Blare 'Rocky Top' all you want. Get the orange-tinted glasses out and pour all the Kool-Aid. None of it is going to work on me.
I’m not buying into any argument about the Tennessee Vols having a chance to beat Florida in the Swamp Saturday.
Facebook has reminded me all week how my optimism has been crushed over and over. Whether it's memories of Checkered Neyland – a glorious sight wasted on a 10-9 loss to the Gators in 2014 – or posts like, “It’s only 90 minutes away. Time for Tennessee to drain the Swamp (posted in 2011, UT lost 33-23),” I’m constantly bombarded by Tennessee’s football failure.
And it seems like every year, I buy back in around this time and expect the Vols to beat the Gators. Then the game kicks off and I’m reminded that Florida should be paying taxes on its ownership of the Vols.
Even the staunchest UT supporters haven’t started the chatter this year. I guess losing to Georgia State will do that to a fan base. There may be some hope buried deep down, but most Vol faithful I’ve chatted with this week have the same mantra “hoping for the best, but expecting the worst.”
Why would they not? Just look at the last two trips the Vols had to Gainesville.
Sitting at breakfast with my dad this weekend, I was reminded of the heartache. He was in Gainesville in both 2015 and 2017, watching Florida win in the most agonizing ways for Vol fans.
In 2015, the Vols held a six-point lead and had Florida facing fourth-and-14 with just over a minute to play. The Gators were able to connect on a 63-yard TD pass on the play, with two Vols colliding while trying to make a tackle.
Two years later, overtime looked likely before Florida threw a 63-yard Hail Mary on the game’s final play.
The Gators are ranked in the top 10 coming into this game, while the Vols got off to their worst start in 31 years by losing their first two games.

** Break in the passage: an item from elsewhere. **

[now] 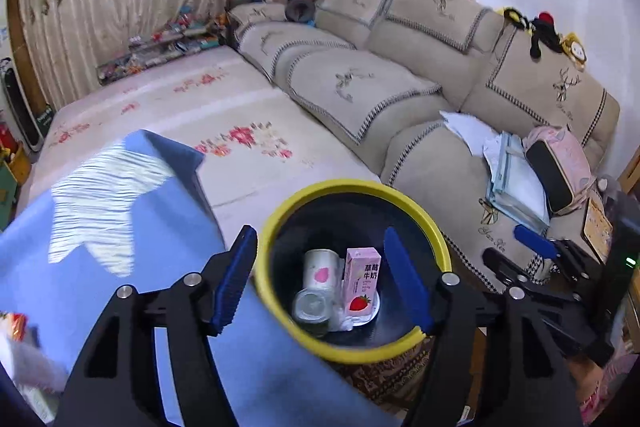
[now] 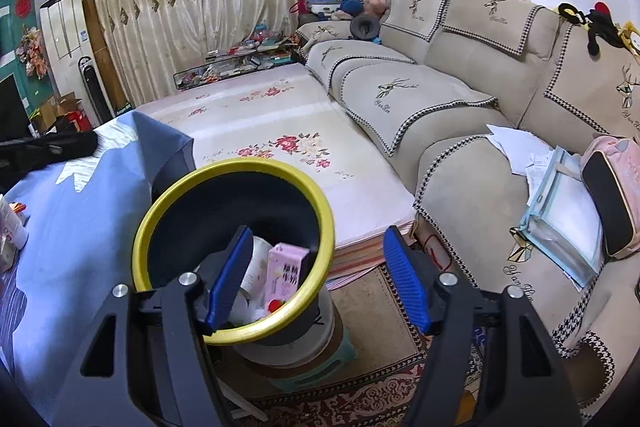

Nothing about this screams “upset alert.”
Tennessee has won just four times in this rivalry since the turn of the century, with one coming 15 years ago to the day of this publishing. Back then, I was a freshman in college watching James Wilhoit kick a 50-yard, game-winning field goal as time expired.
I’ll be shocked if I’m still watching this Saturday when the clock hits zero.